From mboxrd@z Thu Jan  1 00:00:00 1970
Return-Path: <linux-kernel-owner@vger.kernel.org>
Received: (majordomo@vger.kernel.org) by vger.kernel.org via listexpand
	id S1752438AbbCUS7s (ORCPT <rfc822;w@1wt.eu>);
	Sat, 21 Mar 2015 14:59:48 -0400
Received: from mx1.redhat.com ([209.132.183.28]:57802 "EHLO mx1.redhat.com"
	rhost-flags-OK-OK-OK-OK) by vger.kernel.org with ESMTP
	id S1751608AbbCUS7o (ORCPT <rfc822;linux-kernel@vger.kernel.org>);
	Sat, 21 Mar 2015 14:59:44 -0400
Date: Sat, 21 Mar 2015 19:57:45 +0100
From: Oleg Nesterov <oleg@redhat.com>
To: Pavel Labath <labath@google.com>
Cc: linux-kernel@vger.kernel.org
Subject: Re: A peculiarity in ptrace/waitpid behavior
Message-ID: <20150321185745.GA11090@redhat.com>
References: <CAJt8pk-+UGsmAzA8cTn3deWfSrDAy__Yh=bqi4_NRqJVhg63JQ@mail.gmail.com> <20150320162548.GA21069@redhat.com> <CAJt8pk8-=xV_Tofr2W7jT8kLX-GseEeL5d2+w0U4zv2QqnP6rQ@mail.gmail.com>
MIME-Version: 1.0
Content-Type: text/plain; charset=us-ascii
Content-Disposition: inline
In-Reply-To: <CAJt8pk8-=xV_Tofr2W7jT8kLX-GseEeL5d2+w0U4zv2QqnP6rQ@mail.gmail.com>
User-Agent: Mutt/1.5.18 (2008-05-17)
Sender: linux-kernel-owner@vger.kernel.org
List-ID: <linux-kernel.vger.kernel.org>
X-Mailing-List: linux-kernel@vger.kernel.org

On 03/20, Pavel Labath wrote:
>
> One difference I see though is that in
> our test, we are not sending any additional signals to the thread in
> question (at least we shouldn't be sending them, but we are sending some
> signals to other threads in the same process). Do you think it could still
> be the same issue?

Not sure...

And. I found another race, which looks more promising wrt your description.
ptrace_resume() sets ->exit_code before it wakes the tracee up. If the
tracer's sub-thread calls wait() right after that, it can wrongly see
task_stopped_code(tracee, true) != 0, as if the tracee reports its
->exit_code.

> I would be happy to test your patch. I don't think I can patch the kernel
> on my work machine directly, but I think I might be able to set up some
> sort of a test environment to try it out.

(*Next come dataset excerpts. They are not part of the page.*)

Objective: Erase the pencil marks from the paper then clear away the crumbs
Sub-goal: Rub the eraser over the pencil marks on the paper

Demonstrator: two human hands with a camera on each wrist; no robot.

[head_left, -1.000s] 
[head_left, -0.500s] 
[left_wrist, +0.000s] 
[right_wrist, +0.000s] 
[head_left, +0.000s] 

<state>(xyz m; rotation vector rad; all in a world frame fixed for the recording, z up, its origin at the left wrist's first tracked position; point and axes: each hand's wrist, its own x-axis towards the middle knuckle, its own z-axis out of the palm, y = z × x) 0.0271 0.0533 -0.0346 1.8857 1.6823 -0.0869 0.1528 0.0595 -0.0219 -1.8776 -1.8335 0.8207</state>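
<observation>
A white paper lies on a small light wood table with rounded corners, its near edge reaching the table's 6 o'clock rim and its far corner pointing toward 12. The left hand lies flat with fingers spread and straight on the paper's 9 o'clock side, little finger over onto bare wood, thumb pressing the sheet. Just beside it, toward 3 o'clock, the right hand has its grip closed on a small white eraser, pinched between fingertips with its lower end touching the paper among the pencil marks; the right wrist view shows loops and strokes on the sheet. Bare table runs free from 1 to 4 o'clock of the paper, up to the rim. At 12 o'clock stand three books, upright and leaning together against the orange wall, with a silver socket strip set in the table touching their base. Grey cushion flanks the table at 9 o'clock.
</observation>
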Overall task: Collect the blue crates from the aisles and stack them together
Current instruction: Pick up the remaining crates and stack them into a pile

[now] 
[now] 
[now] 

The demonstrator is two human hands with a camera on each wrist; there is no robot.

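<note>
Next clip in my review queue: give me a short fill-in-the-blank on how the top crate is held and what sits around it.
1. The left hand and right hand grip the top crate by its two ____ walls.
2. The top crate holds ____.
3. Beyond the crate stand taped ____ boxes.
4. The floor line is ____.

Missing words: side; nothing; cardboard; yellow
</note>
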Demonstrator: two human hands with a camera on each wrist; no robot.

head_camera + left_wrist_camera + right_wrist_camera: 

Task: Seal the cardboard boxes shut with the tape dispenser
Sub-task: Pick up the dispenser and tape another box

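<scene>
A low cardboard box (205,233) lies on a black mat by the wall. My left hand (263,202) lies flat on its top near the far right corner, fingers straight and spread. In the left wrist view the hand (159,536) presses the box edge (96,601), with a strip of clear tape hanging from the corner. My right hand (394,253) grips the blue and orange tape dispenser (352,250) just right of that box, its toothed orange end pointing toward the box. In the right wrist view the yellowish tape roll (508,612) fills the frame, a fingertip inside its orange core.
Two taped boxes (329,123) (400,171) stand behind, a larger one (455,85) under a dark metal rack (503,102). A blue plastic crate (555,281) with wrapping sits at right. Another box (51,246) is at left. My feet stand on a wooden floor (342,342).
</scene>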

Thanks! could you try the patch below? It won't help my test-case, but
_perhaps_ it can fix the problem you hit?

And a couple of questions just in case...

Which kernel version? Although probably this doesn't matter, this race
is very-very old.

Let me return to your description,

	1) we get a waitpid() notification that the tracee got SIGUSR1
	2) we do a ptrace(GETSIGINFO) to get more info
	3) eventually we decide to restart the tracee with PTRACE_CONT, passing it
	   SIGUSR1
	4) immediately after that we get another waitpid notification, again with
	   SIGUSR1,

Does this "waitpid notification" mean that _another_ thread returns
from waitpid() ?

And status == (SIGUSR1 << 8) | 0x7f , yes? IOW, is WIFSTOPPED() true?

Oleg.

--- a/kernel/ptrace.c
+++ b/kernel/ptrace.c
@@ -724,8 +724,10 @@ static int ptrace_resume(struct task_struct *child, long request,
 		user_disable_single_step(child);
 	}
 
+	spin_lock_irq(&child->sighand->siglock);
 	child->exit_code = data;
 	wake_up_state(child, __TASK_TRACED);
+	spin_unlock_irq(&child->sighand->siglock);
 
 	return 0;
 }